Soon after Khayishan's accession the Classic of Filial Piety (Xiao Jing), one of the works attributed to Confucius, having been translated into the Mongolian language, was distributed throughout the empire. He granted the princes and officials who attended his ceremony lavish gifts in accordance with the amounts set by the previous emperor. Huge amounts, moreover, were spent on the construction of Buddhist temples at Dadu and Shangdu. Fresh honors were decreed to the memory of the old sage, and the characters Da Qing were added to his titles.

His administration was founded on the unstable balance between Khayishan, his younger brother Ayurbarwada and their mother Dagi of the Khunggirad clan. Khayishan appointed Ayurbarwada as Crown Prince on the condition that he would pass the status to Khayishan's son after his succession. He generously gave bonuses to imperial princes and Mongol aristocrats and enjoyed popularity among them. Khayishan freely gave away noble and official titles and filled the government with supernumeraries. Having little regard for the unwritten law of Kublai Khan that only the sons of Khagans could be made princes of the first rank, he granted the Genghisids and the non-Borjigins many princely titles.

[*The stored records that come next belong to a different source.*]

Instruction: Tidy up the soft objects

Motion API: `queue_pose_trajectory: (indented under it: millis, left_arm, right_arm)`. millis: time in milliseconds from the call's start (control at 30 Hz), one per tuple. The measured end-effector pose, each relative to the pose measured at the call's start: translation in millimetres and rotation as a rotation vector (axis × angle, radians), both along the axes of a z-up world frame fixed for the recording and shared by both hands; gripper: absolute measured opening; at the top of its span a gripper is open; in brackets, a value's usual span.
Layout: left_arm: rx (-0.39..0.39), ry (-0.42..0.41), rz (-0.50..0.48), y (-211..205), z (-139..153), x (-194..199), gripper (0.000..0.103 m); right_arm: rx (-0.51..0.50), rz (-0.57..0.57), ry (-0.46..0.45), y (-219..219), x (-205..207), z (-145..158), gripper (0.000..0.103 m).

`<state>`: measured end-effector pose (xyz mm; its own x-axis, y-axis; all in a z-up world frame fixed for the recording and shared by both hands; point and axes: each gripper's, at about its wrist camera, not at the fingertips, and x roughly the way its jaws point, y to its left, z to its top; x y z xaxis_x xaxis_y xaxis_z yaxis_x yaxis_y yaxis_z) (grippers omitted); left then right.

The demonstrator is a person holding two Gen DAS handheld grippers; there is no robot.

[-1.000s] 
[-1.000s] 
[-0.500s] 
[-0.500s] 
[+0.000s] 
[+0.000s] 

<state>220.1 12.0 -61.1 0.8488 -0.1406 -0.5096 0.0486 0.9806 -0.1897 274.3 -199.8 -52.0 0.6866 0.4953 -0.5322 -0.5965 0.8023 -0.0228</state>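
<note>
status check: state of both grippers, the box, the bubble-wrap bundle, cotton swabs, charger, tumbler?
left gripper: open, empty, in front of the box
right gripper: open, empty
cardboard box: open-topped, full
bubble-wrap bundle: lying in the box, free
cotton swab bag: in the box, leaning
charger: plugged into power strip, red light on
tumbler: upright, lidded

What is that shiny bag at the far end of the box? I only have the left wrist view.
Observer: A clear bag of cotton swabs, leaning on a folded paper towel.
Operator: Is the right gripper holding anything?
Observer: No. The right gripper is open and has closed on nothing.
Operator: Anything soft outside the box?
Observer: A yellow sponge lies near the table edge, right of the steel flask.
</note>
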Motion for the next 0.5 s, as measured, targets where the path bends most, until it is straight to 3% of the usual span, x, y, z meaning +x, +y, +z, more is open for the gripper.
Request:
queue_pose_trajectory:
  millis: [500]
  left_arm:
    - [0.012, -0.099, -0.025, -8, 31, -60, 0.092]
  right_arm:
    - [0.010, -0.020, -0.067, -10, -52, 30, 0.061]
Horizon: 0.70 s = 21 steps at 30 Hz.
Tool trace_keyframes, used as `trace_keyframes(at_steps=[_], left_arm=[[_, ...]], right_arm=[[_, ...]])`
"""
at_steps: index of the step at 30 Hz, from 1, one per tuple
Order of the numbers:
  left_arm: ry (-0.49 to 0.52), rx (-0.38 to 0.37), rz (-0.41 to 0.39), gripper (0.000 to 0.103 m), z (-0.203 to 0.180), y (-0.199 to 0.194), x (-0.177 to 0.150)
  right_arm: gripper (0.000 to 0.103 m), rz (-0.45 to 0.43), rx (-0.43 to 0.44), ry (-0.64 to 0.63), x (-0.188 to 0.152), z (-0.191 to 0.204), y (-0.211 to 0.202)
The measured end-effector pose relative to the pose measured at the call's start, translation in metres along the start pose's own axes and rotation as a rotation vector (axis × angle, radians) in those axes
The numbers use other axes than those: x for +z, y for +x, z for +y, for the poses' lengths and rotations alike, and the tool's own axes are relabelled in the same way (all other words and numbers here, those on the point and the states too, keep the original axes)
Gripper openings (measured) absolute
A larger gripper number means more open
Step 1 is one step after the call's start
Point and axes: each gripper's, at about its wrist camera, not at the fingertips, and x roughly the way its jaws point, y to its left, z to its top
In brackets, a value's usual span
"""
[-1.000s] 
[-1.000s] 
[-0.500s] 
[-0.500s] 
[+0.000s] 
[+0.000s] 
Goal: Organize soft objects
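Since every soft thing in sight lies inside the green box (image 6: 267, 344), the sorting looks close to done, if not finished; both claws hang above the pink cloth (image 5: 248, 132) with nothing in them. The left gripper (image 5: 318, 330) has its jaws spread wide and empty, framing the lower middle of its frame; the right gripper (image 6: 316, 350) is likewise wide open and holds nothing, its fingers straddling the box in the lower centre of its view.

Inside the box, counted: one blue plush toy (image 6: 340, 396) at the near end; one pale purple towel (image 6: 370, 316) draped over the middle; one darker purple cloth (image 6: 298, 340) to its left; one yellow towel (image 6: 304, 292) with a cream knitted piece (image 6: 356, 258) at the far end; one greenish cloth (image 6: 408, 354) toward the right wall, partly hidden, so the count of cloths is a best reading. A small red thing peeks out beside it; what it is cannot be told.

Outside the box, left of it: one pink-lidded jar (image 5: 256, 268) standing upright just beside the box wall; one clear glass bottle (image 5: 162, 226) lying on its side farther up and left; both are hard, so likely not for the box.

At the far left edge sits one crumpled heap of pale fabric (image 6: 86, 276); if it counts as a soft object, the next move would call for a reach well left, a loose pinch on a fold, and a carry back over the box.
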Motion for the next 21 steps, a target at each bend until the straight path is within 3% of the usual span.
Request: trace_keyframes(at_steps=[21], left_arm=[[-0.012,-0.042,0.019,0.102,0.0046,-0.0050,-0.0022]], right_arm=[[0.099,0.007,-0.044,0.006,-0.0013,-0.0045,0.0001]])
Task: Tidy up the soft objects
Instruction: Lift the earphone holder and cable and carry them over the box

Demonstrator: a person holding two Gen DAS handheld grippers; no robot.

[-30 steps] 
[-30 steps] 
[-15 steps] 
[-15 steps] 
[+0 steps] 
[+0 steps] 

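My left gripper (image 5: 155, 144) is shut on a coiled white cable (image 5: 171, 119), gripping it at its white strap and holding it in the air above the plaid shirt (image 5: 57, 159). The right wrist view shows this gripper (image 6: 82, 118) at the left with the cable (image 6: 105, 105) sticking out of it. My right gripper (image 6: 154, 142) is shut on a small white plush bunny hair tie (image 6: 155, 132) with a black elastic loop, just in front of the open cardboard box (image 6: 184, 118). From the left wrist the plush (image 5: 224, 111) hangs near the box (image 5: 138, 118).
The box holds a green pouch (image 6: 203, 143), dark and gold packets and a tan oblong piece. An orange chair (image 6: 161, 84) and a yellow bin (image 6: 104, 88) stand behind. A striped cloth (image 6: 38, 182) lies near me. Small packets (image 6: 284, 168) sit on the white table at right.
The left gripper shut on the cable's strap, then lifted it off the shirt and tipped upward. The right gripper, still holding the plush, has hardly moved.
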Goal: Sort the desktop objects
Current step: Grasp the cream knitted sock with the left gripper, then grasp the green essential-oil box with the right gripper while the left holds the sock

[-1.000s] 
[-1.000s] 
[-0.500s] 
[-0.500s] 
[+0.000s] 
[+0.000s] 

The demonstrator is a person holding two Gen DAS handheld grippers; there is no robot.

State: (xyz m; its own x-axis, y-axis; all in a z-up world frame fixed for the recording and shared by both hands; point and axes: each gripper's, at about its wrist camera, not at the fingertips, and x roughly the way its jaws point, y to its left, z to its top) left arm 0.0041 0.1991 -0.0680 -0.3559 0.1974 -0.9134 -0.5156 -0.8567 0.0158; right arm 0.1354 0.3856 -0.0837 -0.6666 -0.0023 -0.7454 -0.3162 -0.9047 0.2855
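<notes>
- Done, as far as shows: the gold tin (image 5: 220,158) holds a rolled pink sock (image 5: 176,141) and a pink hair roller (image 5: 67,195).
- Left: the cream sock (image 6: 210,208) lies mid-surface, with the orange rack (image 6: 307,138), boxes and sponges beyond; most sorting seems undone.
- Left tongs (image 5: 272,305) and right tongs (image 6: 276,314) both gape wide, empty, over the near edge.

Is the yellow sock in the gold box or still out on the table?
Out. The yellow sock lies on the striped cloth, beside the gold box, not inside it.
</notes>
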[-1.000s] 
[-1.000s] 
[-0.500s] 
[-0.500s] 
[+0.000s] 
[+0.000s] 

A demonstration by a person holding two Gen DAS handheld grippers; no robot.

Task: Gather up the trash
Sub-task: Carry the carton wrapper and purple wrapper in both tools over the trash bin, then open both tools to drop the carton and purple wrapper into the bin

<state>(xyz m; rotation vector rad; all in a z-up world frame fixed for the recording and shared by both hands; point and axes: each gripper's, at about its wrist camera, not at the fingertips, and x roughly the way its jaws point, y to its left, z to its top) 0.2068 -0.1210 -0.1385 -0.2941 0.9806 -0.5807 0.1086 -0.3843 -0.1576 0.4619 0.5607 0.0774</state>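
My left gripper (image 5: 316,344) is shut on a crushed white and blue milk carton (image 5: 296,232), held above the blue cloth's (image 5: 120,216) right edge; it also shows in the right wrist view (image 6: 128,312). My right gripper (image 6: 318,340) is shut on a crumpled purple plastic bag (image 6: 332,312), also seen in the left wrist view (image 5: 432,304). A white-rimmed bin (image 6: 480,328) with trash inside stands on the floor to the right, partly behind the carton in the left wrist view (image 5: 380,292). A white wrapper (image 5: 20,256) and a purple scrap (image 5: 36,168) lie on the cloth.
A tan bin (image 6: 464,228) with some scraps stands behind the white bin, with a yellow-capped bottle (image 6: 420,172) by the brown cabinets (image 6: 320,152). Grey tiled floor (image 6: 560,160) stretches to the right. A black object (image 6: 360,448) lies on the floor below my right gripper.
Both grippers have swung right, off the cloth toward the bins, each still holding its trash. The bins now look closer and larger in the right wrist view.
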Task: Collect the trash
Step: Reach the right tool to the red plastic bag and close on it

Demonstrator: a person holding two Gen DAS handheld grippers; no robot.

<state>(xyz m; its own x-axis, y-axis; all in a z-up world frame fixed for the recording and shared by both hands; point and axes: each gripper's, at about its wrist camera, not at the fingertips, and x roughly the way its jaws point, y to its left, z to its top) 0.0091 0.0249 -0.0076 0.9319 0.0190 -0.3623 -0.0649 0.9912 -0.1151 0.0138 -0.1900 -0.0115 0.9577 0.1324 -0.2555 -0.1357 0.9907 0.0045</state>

Meanwhile, his administration was plagued with financial difficulties caused by free-spending policies and longstanding military spending, so he brought back the Department of State Affairs (Shangshu Sheng) for financial affairs in parallel with the Central Secretariat (Zhongshu Sheng) for administrative affairs. He changed the branch offices of the Central Secretariat to those of the Department of State Affairs to strengthen the monopoly in salt and other goods and issued new bills (Jiaochao) called Zhida-yinchao (至大銀鈔) to replace Zhiyuan-chao (至元鈔). His anti-inflation plans did not achieve adequate results in his short reign and dissatisfied Han Chinese officers and commoners. He attempted to push through a new nonconvertible silver currency but was defeated by public resistance.

Although he first shared with Ayurbarwada the tutorship of the Confucian scholar Li Meng, he apparently was little affected by Confucian culture. He transferred Harghasun to Mongolia as the grand councillor of the left wing of Branch secretariat of Lin-pei despite his great contribution. Khayishan heavily relied on his retainers and commanders he had brought from Mongolia. He gave key posts to them and favored non-Mongol corps including the Kipchak, the Asud (Alans) and the Qanglï. In contrast, he did not reward abundantly the Khunggirad faction who had carried out a coup against Bulughan. Because Tula said something suspicious in rage, Khayishan suspected that he had a further object, and had him tried and put to death.

Khayishan greatly favored Buddhism, so that he ordered the Tibetan Lama Chogdi Osor to translate the sacred books of Buddha. When the Buddhist monks made mistakes except in cases affecting the Yuan dynasty, he refused to punish them. A law was passed that whoever struck a Lama should lose his tongue, but Ayurbarwada repealed it as entirely contrary to precedent. However, Khayishan was the first Khagan to tax the lands held by the Buddhist monks and the followers of Taoism, hitherto exempt.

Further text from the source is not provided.